TRY IT = Show the lines of the material that contain the word "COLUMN".

Top of DATASET EXTRACT

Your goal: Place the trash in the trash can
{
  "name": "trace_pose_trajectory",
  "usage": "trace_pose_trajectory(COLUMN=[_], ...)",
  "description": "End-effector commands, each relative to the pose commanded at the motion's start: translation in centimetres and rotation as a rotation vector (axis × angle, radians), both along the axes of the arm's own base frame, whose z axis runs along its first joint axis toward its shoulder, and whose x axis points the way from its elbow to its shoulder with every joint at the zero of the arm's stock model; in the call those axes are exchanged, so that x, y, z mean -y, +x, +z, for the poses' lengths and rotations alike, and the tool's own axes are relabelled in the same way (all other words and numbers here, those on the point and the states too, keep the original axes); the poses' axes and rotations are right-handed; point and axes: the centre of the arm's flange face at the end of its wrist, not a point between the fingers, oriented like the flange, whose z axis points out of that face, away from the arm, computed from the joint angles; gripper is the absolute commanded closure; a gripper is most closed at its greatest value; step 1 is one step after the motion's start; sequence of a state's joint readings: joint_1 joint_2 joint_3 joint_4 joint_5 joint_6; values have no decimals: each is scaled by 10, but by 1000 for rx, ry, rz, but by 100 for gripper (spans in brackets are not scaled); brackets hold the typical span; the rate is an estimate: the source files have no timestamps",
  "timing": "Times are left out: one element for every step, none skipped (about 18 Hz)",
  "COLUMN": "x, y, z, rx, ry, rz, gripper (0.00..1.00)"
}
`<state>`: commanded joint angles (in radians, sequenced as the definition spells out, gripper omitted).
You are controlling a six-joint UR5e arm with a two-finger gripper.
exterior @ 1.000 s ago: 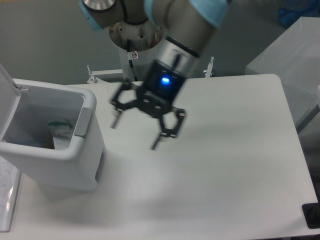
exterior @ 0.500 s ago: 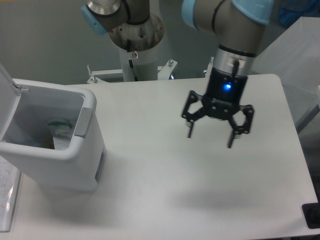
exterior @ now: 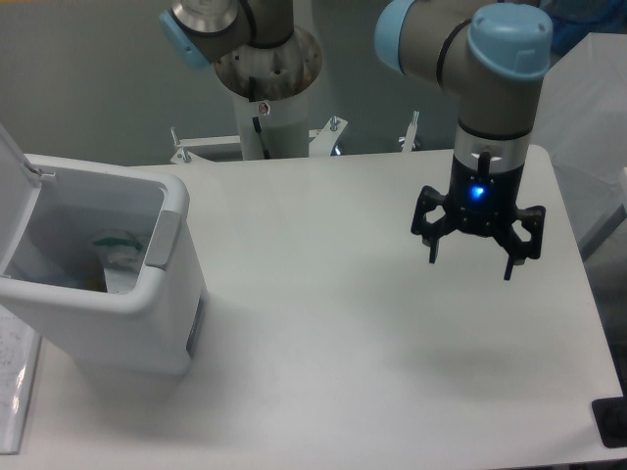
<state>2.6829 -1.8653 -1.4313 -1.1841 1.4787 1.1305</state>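
Observation:
The white trash can [exterior: 171, 323] stands at the left of the table with its lid [exterior: 12, 171] swung open. Inside it I see crumpled whitish trash [exterior: 116, 257] with a green mark; I cannot tell the bottle from the wrapper. My gripper [exterior: 470, 262] hangs open and empty above the right part of the white table [exterior: 323, 372], far from the can, with a blue light lit on its body.
The arm's base post [exterior: 265, 88] stands behind the table's far edge. A grey-white box [exterior: 578, 127] sits off the table to the right. A small black object [exterior: 612, 423] is at the table's front right corner.
My gripper has moved right across the table, from near the trash can to above the right side, staying open and empty. The trash can has not changed.

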Motion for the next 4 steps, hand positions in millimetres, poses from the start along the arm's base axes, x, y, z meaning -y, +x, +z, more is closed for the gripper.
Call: trace_pose_trajectory(x=[0, 0, -1, -2], y=[-1, 0, 0, 1], z=[-3, -3, -4, -4], rx=[4, 2, 2, 1], ry=[-7, -11, -17, -20], rz=[1, 2, 0, 0], gripper=[0, 0, 0, 0])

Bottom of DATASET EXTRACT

TASK RESPONSE =
  "usage": "trace_pose_trajectory(COLUMN=[_], ...)",
  "COLUMN": "x, y, z, rx, ry, rz, gripper (0.00..1.00)"

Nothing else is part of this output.